Il ministro della Transizione ecologica Cingolani lunedì ha dichiarato che “l’aumento del costo dell’energia rischia di avere un costo totale l’anno prossimo superiore all’intero pacchetto del Pnrr“. Il ministro poi ha dichiarato che “noi abbiamo preso un impegno molto pesante con la Commissione europea e abbiamo un debito che è oltre il 160%, quindi non possiamo permetterci di sbagliare”. Riassumendo: l’aumento dell’energia ha un costo per il sistema Paese colossale e l’Italia può sussidiare consumatori e imprese, a differenza di altri Paesi, solo fino a un certo punto perché ha troppo debito. L’aumento del costo dell’energia non è una grandinata estiva che rovina il raccolto, un evento imprevedibile a cui non si può porre rimedio.
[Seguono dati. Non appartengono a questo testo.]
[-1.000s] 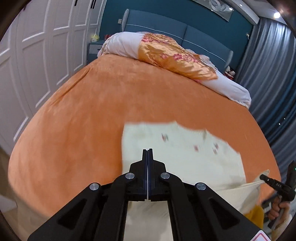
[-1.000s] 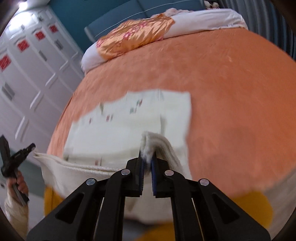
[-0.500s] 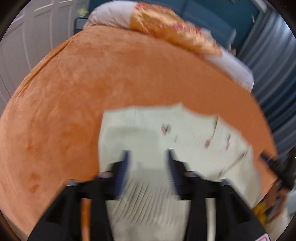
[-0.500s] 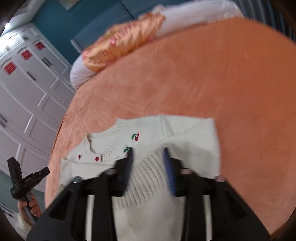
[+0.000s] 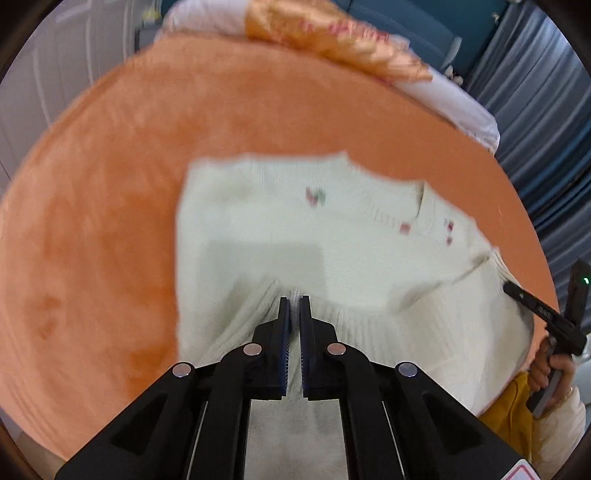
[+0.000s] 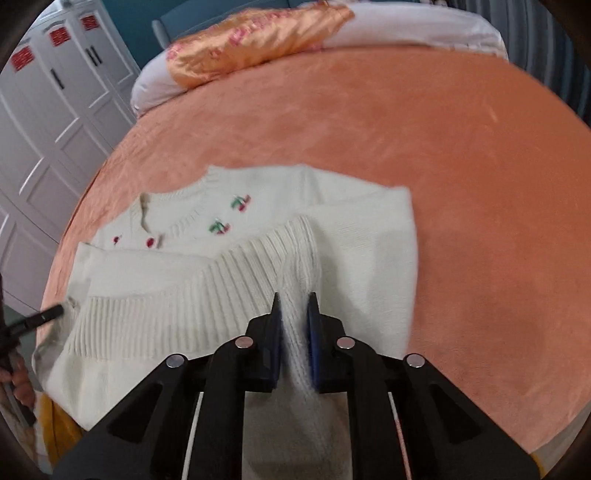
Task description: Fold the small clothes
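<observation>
A small cream knit sweater (image 5: 295, 236) with embroidered cherries lies on the orange bedspread (image 5: 110, 184); it also shows in the right wrist view (image 6: 229, 258). Its ribbed hem (image 6: 184, 306) is folded up over the body. My left gripper (image 5: 294, 306) is shut on the ribbed hem near the sweater's left side. My right gripper (image 6: 294, 302) is shut on a raised fold of the hem at the sweater's right side. Each gripper shows in the other's view at the frame edge.
The orange bedspread (image 6: 461, 184) spreads wide beyond the sweater. An orange satin quilt (image 6: 258, 40) and white bedding (image 6: 424, 26) lie at the bed's head. White wardrobe doors (image 6: 55, 110) stand to the left, grey curtains (image 5: 535, 110) to the right.
Both grippers opened half a second ago and have shut again on the ribbed hem. The hem has been carried forward over the sweater's body.
</observation>
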`<act>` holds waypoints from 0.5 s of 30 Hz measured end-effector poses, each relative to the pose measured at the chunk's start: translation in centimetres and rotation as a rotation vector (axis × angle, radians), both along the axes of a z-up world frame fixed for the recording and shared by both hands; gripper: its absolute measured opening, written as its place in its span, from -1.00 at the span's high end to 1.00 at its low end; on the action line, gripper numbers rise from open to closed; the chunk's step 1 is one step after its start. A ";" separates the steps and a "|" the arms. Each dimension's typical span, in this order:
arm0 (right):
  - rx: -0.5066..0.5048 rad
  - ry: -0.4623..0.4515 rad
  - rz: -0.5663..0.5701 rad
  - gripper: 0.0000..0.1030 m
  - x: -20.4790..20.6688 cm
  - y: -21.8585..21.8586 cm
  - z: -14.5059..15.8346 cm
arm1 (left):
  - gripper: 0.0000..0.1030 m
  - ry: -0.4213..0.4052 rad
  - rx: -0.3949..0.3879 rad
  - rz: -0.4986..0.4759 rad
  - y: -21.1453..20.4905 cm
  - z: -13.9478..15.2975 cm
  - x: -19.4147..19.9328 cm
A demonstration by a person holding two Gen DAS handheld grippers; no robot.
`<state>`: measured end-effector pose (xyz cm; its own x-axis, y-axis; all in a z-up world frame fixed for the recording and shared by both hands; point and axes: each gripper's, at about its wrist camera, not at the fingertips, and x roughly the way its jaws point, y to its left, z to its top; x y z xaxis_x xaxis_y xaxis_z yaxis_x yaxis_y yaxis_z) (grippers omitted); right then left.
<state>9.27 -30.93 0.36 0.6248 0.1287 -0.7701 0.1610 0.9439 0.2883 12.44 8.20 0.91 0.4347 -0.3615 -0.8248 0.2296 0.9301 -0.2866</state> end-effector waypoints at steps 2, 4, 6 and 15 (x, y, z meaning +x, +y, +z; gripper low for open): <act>0.050 -0.086 -0.028 0.86 -1.2 -0.9 2.6 | 0.96 -0.087 -0.032 0.032 0.8 3.5 0.3; 0.092 -0.198 -0.066 0.86 -2.2 -2.4 5.7 | 0.96 -0.159 -0.065 0.065 1.7 6.7 1.4; 0.125 -0.270 -0.100 0.86 -2.1 -3.9 7.6 | 0.96 -0.224 -0.068 0.085 1.9 9.1 3.1; 0.008 0.115 -0.185 0.77 7.1 -4.6 -4.6 | 0.91 0.002 0.065 0.210 -2.0 -2.5 13.0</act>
<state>16.34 -35.56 -4.27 0.5466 0.0261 -0.8370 0.3635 0.8930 0.2653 25.39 6.18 -1.63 0.4929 -0.2089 -0.8446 0.0280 0.9740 -0.2246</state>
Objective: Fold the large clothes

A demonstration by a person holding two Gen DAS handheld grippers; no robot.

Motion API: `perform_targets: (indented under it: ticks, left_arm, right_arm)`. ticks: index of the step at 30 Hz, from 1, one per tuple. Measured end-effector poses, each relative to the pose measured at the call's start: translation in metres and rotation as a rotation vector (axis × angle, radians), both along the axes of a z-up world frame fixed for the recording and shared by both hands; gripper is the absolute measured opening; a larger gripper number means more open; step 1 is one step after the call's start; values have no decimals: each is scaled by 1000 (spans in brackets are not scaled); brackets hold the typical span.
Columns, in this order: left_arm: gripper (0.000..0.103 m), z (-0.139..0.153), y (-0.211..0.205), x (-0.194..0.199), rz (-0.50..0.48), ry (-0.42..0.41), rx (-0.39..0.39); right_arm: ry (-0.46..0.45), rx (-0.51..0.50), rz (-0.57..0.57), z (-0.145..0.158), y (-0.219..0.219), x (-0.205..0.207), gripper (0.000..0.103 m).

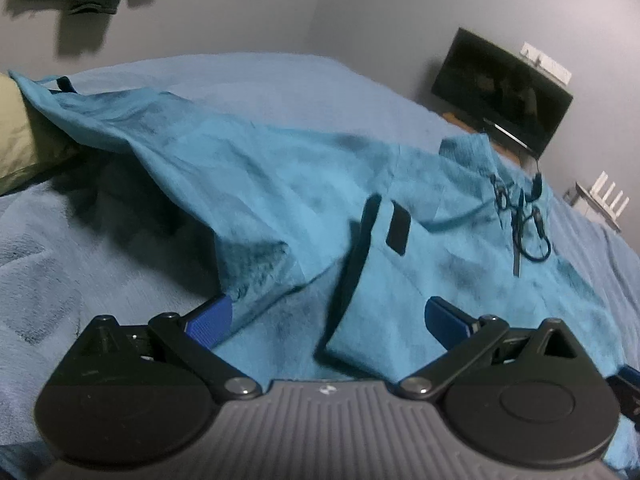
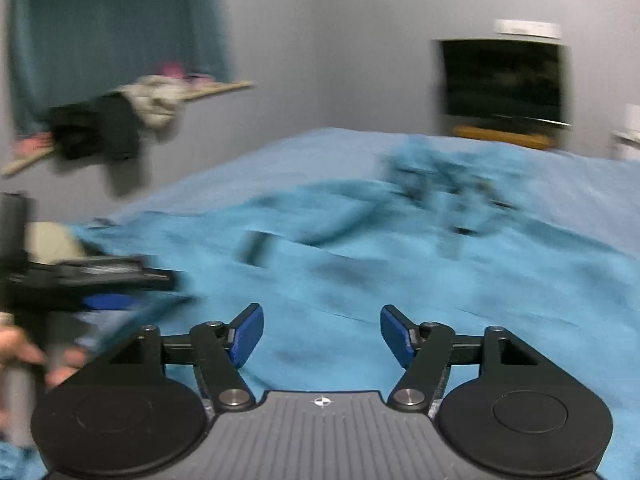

È vero che le tensioni geopolitiche si sono evolute peggio e più in fretta di quanto fosse lecito temere, ma la politica economica dovrebbe costruire un sistema in cui le imprese hanno energia abbondante, economica e affidabile. Questo è un obiettivo possibile nella misura in cui si sceglie il mix energetico giusto e si differenziano le fonti.



La politica economica italiana si basa sul presupposto che il Paese abbia i soldi per la transizione energetica e che famiglie, consumatori e imprese siano, in senso assoluto, favorevoli alla transizione. Nei fatti non è così. Le famiglie sono a favore della transizione solo nella misura in cui non causi una recessione e solo nella misura in cui non impatti la disponibilità di energia. Se queste due condizioni vengono meno, allora tutto il supporto politico viene meno a meno di una propaganda difficile da difendere all’infinito perché il resto del mondo e anche il resto d’Europa offre alternative. Risolvere la crisi energetica è infinitamente più difficile che approvare un bonus turismo o fare deficit perché l’energia non si stampa. Per l’Italia si tratterebbe di ricostruire un’offerta domestica rimangiandosi le norme che impedivano le estrazioni in mare e che, per inciso, hanno distrutto una filiera di componentisti che era fiorente e all’avanguardia. È un’operazione complessa sia dal punto di vista politico che industriale ed economico. 



La complessità politica deriva dal dover ammettere che molto di quello che è stato detto sulle rinnovabili semplicemente non è vero. Prendiamo due esempi su tutti. Si leggono articoli sulla produzione di energia eolica “offshore” della Germania che non fanno alcun cenno al fatto che la produzione può passare, letteralmente, da un giorno all’altro da 40GW a 5GW. Sono fluttuazioni insostenibili per un Paese industriale e che nessuna batteria potrà mai compensare per, almeno, la prossima generazione. Questo vuol dire tantissimi costi in più: per la rete, per il mantenimento di un sistema di backup, per il costo aziendale di non poter stimare energia e prezzi. Tralasciamo il fatto che per produrre una tonnellata di litio servono due milioni di litri d’acqua. Il secondo esempio è il decadimento delle batterie elettriche e della performance dei pannelli solari. Le stime di convenienza spesso sottovalutano sia il primo che il secondo aspetto. È per questo che Cina, Stati Uniti, India e così via continuano ad alimentarsi con fonti fossili e nucleare. Negli Stati americani che più hanno spinto sulla transizione si è arrivati al paradosso di acquistare generatori diesel di back-up come succede nei Paesi in via di sviluppo. A dimostrazione che il consumatore valuta la disponibilità molto di più di quanto si illuda la “politica”. 

La complessità economica deriva dalle condizioni che bisogna costruire perché i privati si rimettano a investire in capacità. Condizioni legali, di certezza delle regole, di processi burocratici da ricostruire da zero dopo un decennio in cui per perseguire la transizione si è deciso di non guardare in faccia nessuno. Occorrono capitali privati e un approccio governativo diametralmente opposto a quello degli ultimi dieci anni. Ieri, per esempio, i giornali inglesi davano conto degli sforzi del Governo Johnson, contro l’opposizione “green”, per dare nuove licenze di estrazione nel Mare del Nord; nonostante lo sviluppo dei campi eolici offshore. È la vittoria del realismo su qualsiasi ideologia o sogno perché la percentuale di consumatori inglesi disposta a fare il tifo per il green con il riscaldamento spento o da disoccupati, perché l’impresa ha chiuso, è molto più bassa di quanto si pensi.

La crisi energetica non è una grandinata. Si può risolvere a patto di cambiare politica e di resistere alla mala informazione che è stata propagandata da un paio di decenni.